Se il professionista ha emesso un documento unico che accorpa rogito e mutuo, è fondamentale richiedere un dettaglio analitico o un’integrazione che separi le due prestazioni, affinché le relative quote siano riconoscibili. Inoltre, la fattura deve riportare chiaramente la data di emissione, l’importo e la descrizione delle prestazioni.

Come inserire le detrazioni in dichiarazioni dei redditi

Infine, è utile conoscere come materialmente le detrazioni applicabili possano essere riportate nella dichiarazione dei redditi, per il Modello 730 oppure il Modello Persone Fisiche.

Per quanto riguarda la fattura del notaio sulla prima casa nel 730, va compilato:

  • il Quadro E, relativo a Oneri e Spese, nella sezione I;
  • il rigo E7, inserendo l’importo complessivo tra interessi passivi e oneri accessori, inclusa la quota notarile del mutuo;
  • la colonna 1 per i mutui stipulati entro il 31 dicembre 2021, la colonna 2 per quelli stipulati dal primo gennaio 2022 in poi.

Per il Modello Redditi PF, la compilazione è analoga, nel quadro RP, al rigo RP7, corrispondente agli oneri dei mutui.
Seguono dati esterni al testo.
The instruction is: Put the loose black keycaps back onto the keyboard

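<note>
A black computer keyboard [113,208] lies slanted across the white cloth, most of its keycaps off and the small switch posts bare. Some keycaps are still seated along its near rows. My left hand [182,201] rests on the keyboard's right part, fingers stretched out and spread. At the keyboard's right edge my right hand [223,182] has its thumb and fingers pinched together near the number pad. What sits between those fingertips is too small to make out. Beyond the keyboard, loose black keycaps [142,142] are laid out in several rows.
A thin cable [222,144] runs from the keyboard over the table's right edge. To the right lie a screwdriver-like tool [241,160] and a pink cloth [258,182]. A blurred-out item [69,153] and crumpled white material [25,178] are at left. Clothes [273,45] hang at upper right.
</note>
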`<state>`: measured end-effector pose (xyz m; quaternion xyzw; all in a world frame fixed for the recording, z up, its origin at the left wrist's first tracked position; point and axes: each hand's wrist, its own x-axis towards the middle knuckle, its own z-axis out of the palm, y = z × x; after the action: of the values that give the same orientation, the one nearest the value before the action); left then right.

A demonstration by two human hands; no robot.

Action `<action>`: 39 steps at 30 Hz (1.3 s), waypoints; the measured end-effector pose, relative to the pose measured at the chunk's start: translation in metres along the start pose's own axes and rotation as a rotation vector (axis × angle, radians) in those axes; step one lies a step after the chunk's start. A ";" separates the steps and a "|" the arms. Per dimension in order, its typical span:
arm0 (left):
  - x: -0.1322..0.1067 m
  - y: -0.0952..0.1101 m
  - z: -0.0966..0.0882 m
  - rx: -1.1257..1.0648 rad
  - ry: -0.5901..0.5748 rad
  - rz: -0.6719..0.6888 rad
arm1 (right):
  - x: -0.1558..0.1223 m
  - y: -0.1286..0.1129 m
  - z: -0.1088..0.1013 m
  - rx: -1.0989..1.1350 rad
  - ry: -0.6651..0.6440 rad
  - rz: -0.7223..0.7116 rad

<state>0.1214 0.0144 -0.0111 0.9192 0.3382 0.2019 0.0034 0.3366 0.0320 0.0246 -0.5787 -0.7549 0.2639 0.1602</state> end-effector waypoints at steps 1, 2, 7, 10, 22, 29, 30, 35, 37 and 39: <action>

La detrazione viene poi calcolata automaticamente, al 19% sul tetto massimo di 4.000 euro.

Inoltre, sia per il 730 che per il Modello Persone Fisiche, in caso di comproprietà va indicata unicamente la porzione relativa alla propria quota. In alternativa, ci si può avvalere della dichiarazione precompilata o, ancora, dell’aiuto del proprio commercialista o del CAF territorialmente competente.